Presidente do Sinticompi diz que acidentes elétricos matam duas pessoas por dia no Brasil

Dados recebidos pelo presidente do Sindicato dos Trabalhadores nas Indústrias da Construção e do Mobiliário de Piracicaba (Sinticompi), Milton Costa, da Abracopel (Associação Brasileira de Conscientização para os Perigos da Eletricidade) revelam que no Brasil, no ano passado, 721 pessoas perderam suas vidas em acidentes de origem elétrica. “Destas, 622 mortes foram por choque elétrico, o que representa quase duas mortes por dia”, lamenta.

Para tentar mudar essa triste realidade, o presidente do Sinticompi conta que vários setores se uniram em torno de um mesmo ideal: um grande alerta para a população sobre os riscos que ela corre, seja em casa, seja trabalhando em uma obra, seja tocando em um fio na rua, são muitas as possibilidades dos acidentes acontecerem e poucas as chances para as vítimas. “A maior arma que temos e precisamos usá-la para que estes números diminuam é a informação e é isso que estamos fazendo com este alerta”, diz.

Milton Costa conta que o CEREST (Centro de Referência em Saúde do Trabalhador), que promove ações para melhorar as condições de trabalho e a qualidade de vida do trabalhador por meio da prevenção e vigilância se uniu ao Ministério Público do Trabalho, à ABRACOPEL, às empresas distribuidoras de energia elétrica, como a CPFL, Enel-SP, Elektro e EDP, que juntas, fornecem a eletricidade para todo o Estado de São Paulo, além de sindicatos e outras entidades para criar o “Dia da Segurança com Eletricidade”.

O dia 27 de novembro, segundo o presidente do Sinticompi, será um dia de mobilização em todo o Estado de São Paulo, quando as várias entidades e empresas participantes farão diferentes ações sempre com o mesmo foco: o alerta para a segurança com a eletricidade. “O objetivo é causar um movimento em toda a sociedade e que sirva de alerta, principalmente para as autoridades sobre a importância de se falar sobre este tema”, conta.

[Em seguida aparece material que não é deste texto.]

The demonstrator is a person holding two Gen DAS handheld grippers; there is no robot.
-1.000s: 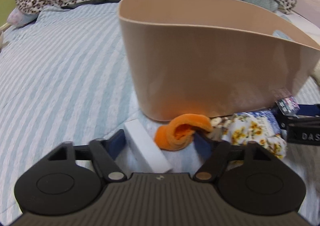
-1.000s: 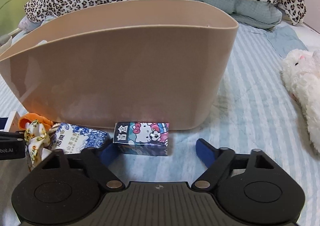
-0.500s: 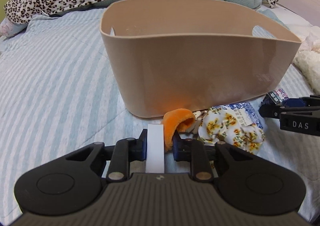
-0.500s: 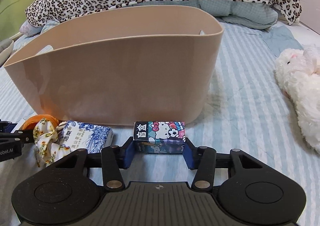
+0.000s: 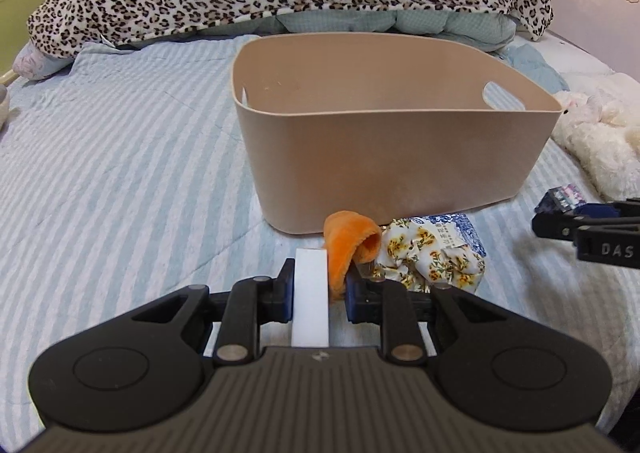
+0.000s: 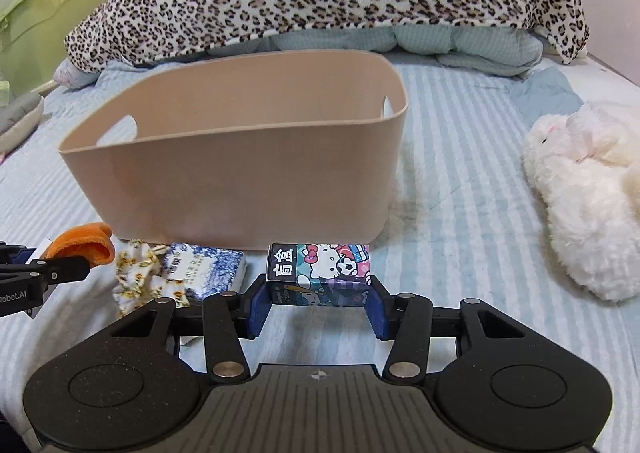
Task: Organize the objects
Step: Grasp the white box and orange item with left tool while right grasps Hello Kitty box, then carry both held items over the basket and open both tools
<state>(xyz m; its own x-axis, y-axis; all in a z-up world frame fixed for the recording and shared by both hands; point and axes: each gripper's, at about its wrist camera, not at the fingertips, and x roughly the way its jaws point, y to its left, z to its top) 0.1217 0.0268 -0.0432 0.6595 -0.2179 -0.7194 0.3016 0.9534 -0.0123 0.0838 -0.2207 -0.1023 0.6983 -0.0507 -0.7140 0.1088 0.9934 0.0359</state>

O levantamento mostra que entre os locais de maior incidência destes acidentes, as residências se destacam, bem como a área da construção civil. Os acidentes ocorridos dentro de residências somaram 209 mortes em 2018, conforme a Abracopel. Além das mortes por choque elétrico dentro de casa, os incêndios originados por sobrecarga e/ou curtos-circuitos vêm traçando uma ascendência alarmante: em 2015 foram 441 incêndios, em 2016, o crescimento continuou com 448 casos de incêndios, 2017 registrou 451 incêndios e em 2018, o número saltou para 537. Mas o mais impressionante é que as mortes neste tipo de acidente estão crescendo ainda mais, se em 2016 e 2017 as mortes giravam em torno de 30, em 2018 subiram para 61, um aumento de 100%. Outro dado importante: cerca de 90% destas mortes ocorreram dentro de casa.

Milton Costa diz que infelizmente, na construção civil, os acidentes vitimam os profissionais deste setor: pedreiros, serventes e pintores são as maiores vítimas. Segundo a Abracopel, em 2018 ocorreram 145 acidentes envolvendo estes profissionais, sendo 63 pedreiros ou ajudantes com 37 mortes. Os pintores e ajudantes, vêm em seguida com 44 ocorrências, sendo 24 delas, fatais.

As causas destas mortes são, conforme o levantamento recebido pelo presidente do Sinticompi, na maioria das vezes por falta de uso de equipamentos de segurança, os chamados EPIs e os EPCs, e por falta de treinamento. O manuseio de ferragens dentro das obras e a falta de atenção, tocando o metal na rede aérea ainda vítima muitos profissionais. Mas existem também mortes com aqueles chamados de ‘pedreiros de final de semana’, que chamam um ou dois amigos e vão fazer aquela ‘reforminha’ em casa: um puxadinho, um acerto no telhado, enfim: o resultado, infelizmente, é o toque na rede ou o manuseio errado de equipamentos energizados e o choque, que muitas vezes, é fatal.